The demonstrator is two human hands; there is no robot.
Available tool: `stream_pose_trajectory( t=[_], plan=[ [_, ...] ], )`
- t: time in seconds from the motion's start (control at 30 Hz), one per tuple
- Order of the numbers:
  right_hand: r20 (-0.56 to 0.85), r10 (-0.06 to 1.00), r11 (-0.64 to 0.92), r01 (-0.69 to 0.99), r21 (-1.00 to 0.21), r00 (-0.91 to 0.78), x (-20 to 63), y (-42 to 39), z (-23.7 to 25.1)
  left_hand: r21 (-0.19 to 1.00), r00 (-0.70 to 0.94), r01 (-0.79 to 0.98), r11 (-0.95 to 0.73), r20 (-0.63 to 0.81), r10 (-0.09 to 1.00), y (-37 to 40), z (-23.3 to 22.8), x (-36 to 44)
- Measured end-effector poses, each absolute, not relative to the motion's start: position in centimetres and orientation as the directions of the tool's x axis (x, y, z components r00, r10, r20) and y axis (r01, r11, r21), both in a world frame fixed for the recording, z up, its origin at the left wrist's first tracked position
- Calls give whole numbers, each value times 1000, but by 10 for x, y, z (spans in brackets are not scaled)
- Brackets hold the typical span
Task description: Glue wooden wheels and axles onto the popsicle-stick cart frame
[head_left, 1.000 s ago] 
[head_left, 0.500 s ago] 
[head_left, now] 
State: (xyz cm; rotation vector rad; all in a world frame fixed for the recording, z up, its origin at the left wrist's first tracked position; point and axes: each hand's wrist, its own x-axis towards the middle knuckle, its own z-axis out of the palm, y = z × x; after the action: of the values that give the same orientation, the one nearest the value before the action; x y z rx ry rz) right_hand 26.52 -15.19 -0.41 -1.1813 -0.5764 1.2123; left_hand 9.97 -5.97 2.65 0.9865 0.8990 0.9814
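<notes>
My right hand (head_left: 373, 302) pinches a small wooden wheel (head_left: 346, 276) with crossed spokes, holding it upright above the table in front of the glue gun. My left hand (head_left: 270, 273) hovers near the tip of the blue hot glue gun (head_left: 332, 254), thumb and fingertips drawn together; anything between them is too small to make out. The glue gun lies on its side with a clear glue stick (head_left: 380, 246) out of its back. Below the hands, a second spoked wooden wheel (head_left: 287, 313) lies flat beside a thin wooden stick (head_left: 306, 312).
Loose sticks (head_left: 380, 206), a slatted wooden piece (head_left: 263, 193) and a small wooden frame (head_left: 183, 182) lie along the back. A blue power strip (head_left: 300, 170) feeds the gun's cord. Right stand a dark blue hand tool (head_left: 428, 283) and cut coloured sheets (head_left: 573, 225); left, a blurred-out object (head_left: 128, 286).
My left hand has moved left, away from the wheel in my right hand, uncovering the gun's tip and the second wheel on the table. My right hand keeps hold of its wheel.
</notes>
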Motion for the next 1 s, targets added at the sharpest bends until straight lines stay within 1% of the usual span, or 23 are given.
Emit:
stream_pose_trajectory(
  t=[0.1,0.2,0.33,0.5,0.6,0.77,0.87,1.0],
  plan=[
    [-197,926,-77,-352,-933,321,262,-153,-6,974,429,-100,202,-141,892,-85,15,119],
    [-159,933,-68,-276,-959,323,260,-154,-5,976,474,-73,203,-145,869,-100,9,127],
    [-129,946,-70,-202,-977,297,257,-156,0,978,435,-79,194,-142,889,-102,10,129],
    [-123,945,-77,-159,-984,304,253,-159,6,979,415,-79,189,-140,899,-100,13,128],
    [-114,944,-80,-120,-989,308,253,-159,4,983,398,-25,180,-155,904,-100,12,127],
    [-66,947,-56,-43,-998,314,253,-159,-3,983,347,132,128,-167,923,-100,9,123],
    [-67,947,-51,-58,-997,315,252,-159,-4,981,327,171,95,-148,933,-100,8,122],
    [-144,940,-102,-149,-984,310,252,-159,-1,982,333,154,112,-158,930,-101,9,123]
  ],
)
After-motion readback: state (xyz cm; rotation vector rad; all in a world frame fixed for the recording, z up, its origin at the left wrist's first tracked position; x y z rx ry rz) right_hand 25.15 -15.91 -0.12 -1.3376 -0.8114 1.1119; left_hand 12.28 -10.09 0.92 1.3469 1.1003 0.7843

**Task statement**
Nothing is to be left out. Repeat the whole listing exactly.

**Result of the exercise**
The demonstrator is two human hands; there is no robot.
Available tool: `stream_pose_trajectory( t=[_], plan=[ [_, ...] ], )`
- t: time in seconds from the motion's start (control at 30 Hz), one per tuple
- Order of the numbers:
  right_hand: r20 (-0.56 to 0.85), r10 (-0.06 to 1.00), r11 (-0.64 to 0.92), r01 (-0.69 to 0.99), r21 (-1.00 to 0.21), r00 (-0.91 to 0.78), x (-20 to 63), y (-42 to 39), z (-23.7 to 25.1)
  left_hand: r21 (-0.19 to 1.00), r00 (-0.70 to 0.94), r01 (-0.79 to 0.98), r11 (-0.95 to 0.73), r20 (-0.63 to 0.81), r10 (-0.09 to 1.00), y (-37 to 40), z (-23.3 to 22.8), x (-36 to 44)
- Measured end-effector poses, each absolute, not relative to the motion's start: position in centimetres and orientation as the directions of the tool's x axis (x, y, z components r00, r10, r20) and y axis (r01, r11, r21), both in a world frame fixed for the recording, z up, its origin at the left wrist's first tracked position
- Calls give whole numbers, each value times 1000, but by 10 for x, y, z (spans in brackets are not scaled)
- Brackets hold the typical span
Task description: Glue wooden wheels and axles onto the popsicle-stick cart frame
[head_left, 1.000 s ago] 
[head_left, 0.500 s ago] 
[head_left, now] 
State: (xyz cm; rotation vector rad; all in a world frame fixed for the recording, z up, its origin at the left wrist's first tracked position; point and axes: each hand's wrist, its own x-axis towards the middle knuckle, its own z-axis out of the palm, y = z × x; after the action: of the values that give the same orientation, the one nearest the value before the action; x y z rx ry rz) right_hand 26.52 -15.19 -0.41 -1.1813 -0.5764 1.2123; left_hand 9.97 -5.97 2.65 0.9865 0.8990 0.9814
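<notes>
My right hand (head_left: 373, 302) pinches a small wooden wheel (head_left: 346, 276) with crossed spokes, holding it upright above the table in front of the glue gun. My left hand (head_left: 270, 273) hovers near the tip of the blue hot glue gun (head_left: 332, 254), thumb and fingertips drawn together; anything between them is too small to make out. The glue gun lies on its side with a clear glue stick (head_left: 380, 246) out of its back. Below the hands, a second spoked wooden wheel (head_left: 287, 313) lies flat beside a thin wooden stick (head_left: 306, 312).
Loose sticks (head_left: 380, 206), a slatted wooden piece (head_left: 263, 193) and a small wooden frame (head_left: 183, 182) lie along the back. A blue power strip (head_left: 300, 170) feeds the gun's cord. Right stand a dark blue hand tool (head_left: 428, 283) and cut coloured sheets (head_left: 573, 225); left, a blurred-out object (head_left: 128, 286).
My left hand has moved left, away from the wheel in my right hand, uncovering the gun's tip and the second wheel on the table. My right hand keeps hold of its wheel.
</notes>
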Motion for the next 1 s, targets added at the sharpest bends until straight lines stay within 1% of the usual span, or 23 are given.
Emit:
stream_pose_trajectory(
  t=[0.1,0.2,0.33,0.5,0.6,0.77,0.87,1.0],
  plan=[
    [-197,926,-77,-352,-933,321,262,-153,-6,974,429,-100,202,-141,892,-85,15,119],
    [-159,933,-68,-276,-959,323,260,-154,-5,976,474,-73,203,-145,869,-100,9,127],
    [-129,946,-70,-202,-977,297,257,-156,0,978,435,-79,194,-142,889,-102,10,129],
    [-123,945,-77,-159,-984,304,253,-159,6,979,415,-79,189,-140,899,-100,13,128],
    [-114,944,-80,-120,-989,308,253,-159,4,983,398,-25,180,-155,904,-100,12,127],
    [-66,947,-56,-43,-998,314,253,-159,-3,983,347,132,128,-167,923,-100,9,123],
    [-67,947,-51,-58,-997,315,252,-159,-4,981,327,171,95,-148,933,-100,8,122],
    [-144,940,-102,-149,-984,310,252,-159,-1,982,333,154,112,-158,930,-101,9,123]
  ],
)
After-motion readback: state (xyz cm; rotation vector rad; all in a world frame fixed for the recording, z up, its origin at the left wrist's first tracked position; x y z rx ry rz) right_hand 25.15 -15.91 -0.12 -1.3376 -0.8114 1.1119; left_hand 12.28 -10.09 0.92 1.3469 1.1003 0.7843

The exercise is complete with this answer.